Afghanistan

Ex-Air Force members ‘don’t feel safe’ in Afghanistan

Photo: Former ministry of defense of Afghanistan.

A big number of former members of Afghan Air Force (AAF), including pilots, said have spoken about being at risk in Afghanistan and lack of support by their former bosses who vowed to help them in the evacuation process by former allies of Afghanistan following the fall of Kabul.

A list seen sent to Amu by former members of the AAF shows that 349 of them, including 30 women, have been left in Afghanistan.

The list was sent to former senior security officials to be sent to Afghan allies for getting help from them in their evacuation, but it was never shared with any country. Amu reporter spoke with 10 of the officers whose names were on the list.

Missing the flight

The AAF officers said they were in an online class in their training camp at Kabul Airport when Kabul fell to the Taliban on August 15, 2021. There was panic after that, the class was stopped and everyone tried to leave camp, the officers said.

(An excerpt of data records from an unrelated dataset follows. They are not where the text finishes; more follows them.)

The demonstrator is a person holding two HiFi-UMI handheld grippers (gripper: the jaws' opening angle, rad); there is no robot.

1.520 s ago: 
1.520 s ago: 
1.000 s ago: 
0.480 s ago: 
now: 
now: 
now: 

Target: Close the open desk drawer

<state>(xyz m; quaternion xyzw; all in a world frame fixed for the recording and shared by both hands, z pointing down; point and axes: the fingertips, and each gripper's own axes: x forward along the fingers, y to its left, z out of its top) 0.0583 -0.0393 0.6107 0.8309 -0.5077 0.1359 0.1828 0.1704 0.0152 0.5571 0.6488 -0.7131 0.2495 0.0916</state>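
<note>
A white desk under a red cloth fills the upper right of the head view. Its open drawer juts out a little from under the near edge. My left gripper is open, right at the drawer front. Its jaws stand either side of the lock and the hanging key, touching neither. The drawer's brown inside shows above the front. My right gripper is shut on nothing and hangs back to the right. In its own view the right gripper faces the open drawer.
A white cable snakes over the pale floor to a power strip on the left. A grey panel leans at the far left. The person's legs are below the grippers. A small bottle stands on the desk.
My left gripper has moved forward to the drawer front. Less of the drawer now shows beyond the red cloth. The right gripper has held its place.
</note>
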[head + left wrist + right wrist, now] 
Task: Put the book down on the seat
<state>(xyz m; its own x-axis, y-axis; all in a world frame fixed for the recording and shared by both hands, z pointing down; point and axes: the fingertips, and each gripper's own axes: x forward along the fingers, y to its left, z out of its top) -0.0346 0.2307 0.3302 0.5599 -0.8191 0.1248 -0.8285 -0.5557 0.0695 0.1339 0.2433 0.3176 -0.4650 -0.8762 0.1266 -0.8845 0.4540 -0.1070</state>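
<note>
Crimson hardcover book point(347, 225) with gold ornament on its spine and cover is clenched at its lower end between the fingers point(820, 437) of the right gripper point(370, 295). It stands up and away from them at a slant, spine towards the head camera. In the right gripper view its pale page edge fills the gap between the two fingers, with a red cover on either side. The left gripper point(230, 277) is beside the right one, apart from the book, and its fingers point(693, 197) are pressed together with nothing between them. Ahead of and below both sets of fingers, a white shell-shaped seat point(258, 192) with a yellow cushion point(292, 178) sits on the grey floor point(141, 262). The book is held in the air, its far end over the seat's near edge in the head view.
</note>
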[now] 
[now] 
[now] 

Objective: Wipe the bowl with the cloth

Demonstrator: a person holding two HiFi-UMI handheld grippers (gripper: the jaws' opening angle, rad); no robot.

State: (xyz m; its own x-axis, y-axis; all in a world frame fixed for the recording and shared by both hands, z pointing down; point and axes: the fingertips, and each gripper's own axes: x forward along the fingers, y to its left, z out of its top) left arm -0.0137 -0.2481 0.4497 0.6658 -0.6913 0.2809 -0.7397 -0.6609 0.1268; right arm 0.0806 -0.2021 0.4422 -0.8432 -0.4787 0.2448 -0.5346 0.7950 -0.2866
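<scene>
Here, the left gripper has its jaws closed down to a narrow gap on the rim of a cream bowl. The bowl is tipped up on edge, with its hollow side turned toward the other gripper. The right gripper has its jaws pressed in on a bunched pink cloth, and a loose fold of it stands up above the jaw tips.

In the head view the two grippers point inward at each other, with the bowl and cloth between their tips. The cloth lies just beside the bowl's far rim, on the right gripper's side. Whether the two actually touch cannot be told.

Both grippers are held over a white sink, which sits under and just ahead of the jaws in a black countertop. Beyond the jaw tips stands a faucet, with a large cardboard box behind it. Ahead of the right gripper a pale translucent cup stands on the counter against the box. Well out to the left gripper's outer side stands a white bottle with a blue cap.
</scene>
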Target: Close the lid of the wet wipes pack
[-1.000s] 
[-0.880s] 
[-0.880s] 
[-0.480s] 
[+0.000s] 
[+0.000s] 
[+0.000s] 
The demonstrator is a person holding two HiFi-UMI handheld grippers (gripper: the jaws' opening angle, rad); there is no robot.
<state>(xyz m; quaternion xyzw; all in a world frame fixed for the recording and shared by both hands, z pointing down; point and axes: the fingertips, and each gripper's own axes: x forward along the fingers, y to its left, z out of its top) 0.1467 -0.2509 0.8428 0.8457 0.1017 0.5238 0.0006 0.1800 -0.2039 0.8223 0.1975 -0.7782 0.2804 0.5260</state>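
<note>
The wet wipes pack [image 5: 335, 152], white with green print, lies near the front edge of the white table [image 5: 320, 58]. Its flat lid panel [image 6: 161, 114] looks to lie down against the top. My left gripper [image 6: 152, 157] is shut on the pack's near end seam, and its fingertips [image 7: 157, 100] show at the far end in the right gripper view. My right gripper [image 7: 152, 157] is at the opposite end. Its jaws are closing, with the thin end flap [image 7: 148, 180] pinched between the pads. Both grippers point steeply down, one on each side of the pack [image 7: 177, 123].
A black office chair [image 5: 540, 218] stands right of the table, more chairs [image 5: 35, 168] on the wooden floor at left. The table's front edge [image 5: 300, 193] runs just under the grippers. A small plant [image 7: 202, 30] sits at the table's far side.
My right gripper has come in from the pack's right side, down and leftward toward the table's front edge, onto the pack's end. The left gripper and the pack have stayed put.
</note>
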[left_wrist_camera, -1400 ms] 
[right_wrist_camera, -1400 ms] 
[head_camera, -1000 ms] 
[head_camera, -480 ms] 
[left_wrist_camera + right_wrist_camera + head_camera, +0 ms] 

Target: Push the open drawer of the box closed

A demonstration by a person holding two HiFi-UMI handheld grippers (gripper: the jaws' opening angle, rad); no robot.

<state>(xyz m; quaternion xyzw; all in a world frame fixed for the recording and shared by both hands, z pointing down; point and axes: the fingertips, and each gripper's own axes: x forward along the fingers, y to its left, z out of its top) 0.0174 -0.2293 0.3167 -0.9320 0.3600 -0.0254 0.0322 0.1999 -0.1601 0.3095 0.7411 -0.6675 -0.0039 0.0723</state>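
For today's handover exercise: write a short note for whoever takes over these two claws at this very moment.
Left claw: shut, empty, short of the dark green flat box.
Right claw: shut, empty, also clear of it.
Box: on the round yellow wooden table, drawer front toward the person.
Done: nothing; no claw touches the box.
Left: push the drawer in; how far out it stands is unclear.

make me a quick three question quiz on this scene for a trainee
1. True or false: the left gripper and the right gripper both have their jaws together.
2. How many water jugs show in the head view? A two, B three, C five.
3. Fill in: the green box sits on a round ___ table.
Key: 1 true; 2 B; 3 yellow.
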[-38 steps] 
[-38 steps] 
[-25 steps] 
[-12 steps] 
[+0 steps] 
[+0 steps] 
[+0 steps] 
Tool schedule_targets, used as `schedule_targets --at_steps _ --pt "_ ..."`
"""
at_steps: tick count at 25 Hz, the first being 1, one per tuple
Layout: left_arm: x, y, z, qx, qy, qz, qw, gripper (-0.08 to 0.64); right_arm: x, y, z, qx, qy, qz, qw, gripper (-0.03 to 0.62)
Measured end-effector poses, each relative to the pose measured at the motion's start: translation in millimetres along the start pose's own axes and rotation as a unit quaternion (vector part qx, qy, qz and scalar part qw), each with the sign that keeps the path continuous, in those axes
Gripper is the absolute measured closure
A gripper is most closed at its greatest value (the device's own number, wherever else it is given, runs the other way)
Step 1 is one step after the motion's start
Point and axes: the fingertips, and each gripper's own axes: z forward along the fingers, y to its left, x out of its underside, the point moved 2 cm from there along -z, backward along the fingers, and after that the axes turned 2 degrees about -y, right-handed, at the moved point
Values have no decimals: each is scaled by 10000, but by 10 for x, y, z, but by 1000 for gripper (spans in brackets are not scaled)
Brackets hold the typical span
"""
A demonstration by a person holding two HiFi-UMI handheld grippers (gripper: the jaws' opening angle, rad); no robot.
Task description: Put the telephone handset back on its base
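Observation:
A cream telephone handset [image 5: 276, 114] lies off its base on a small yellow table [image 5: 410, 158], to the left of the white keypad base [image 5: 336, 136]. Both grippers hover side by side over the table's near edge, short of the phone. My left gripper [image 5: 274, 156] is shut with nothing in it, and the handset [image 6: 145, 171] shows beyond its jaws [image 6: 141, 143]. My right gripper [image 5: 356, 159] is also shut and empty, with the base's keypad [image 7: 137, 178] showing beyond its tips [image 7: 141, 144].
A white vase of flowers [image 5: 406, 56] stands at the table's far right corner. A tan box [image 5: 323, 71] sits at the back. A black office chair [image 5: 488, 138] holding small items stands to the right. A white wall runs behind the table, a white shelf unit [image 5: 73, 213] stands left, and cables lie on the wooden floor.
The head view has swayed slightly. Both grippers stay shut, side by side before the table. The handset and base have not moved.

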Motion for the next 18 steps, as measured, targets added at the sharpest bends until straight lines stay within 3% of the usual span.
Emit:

They said the scene looked like moments after a big blast in which no one knows where to go.

One of the officers said on condition of anonymity that he and his colleagues decided to remain on their posts, but when they saw their comrades leaving the office and the training center one by one using ordinary outfits, they too decided to leave the airport.

“We were in an online class with our American and Afghan trainers when we heard the rumours on fall of different parts of Kabul. We stopped our class. Everyone was trying to leave (the compound). We fled the airport and we are without any fate so far,” said the officer.

Another officer who also spoke on condition of anonymity said he was at the airport two days after the fall of Kabul during which he worked with foreign forces to ensure the security of Kabul Airport, but on the third day, he left the airport due to remaining with an uncertain fate.

Bitter experiences under Taliban rule and complaints from inattention of their seniors in the evacuation process are the two common issue shared by all those officers who spoke to Amu.

Another member of the air force said that their commanders had vowed them to provide the ground for their evacuation, but nothing has been done in this respect in the past year.

“Our seniors added the names of their relatives as Air Force members to the list… And we were deceived,” said the officer.

Gen. Fahim Ramin, former commander of Afghan Air Force in a phone conversation with Amu rejected the allegations by AAF officers.

“At that time, I was not aware of any list and as a responsible, I am not aware of other details,” he said.

AAF members killed after fall of Kabul

Data collected from different sources show that at least three pilots – Sefatullah, Hanifullah and Mohammad Ali – have been killed by the Taliban in Daikundi, Herat and Nuristan provinces over the last year.

The colleagues of the pilots said that their families are faced with a bad economy and psychological problems.

A female officer said that Mohammad Ali Hazara, one of the pilots, was her classmate and that the Taliban killed him in front of his family.

He said that she and most of her colleagues have not seen their families over the last year over security reasons.

Life after fall of Kabul

Life after the fall of Kabul for people like the former AAF members is like living anonymously,

A former AAF member said on condition of anonymity that they have lived anonymously over the last year and even they have not been able to provide financial support to their families.

He said that his father’s house in a northern province has been changed into an outpost by the Taliban and some of his relatives and family members have been arrested and have been taken to Pul-e-Charkhi prison in Kabul. He did not provide more details on it over security reasons.

One officer said that his father and uncle were wounded by the Taliban because they two were also former members of Afghan Defense and Security Forces.

“We don’t have safety here anymore. The Taliban destroyed our three-story building by placing bombs. How can I trust in the Taliban’s general amnesty?” he asked.

Taliban was accused of extrajudicial killings in a report by UN in July, especially of the former members of Afghan military, but the group has rejected the findings of the report as baseless.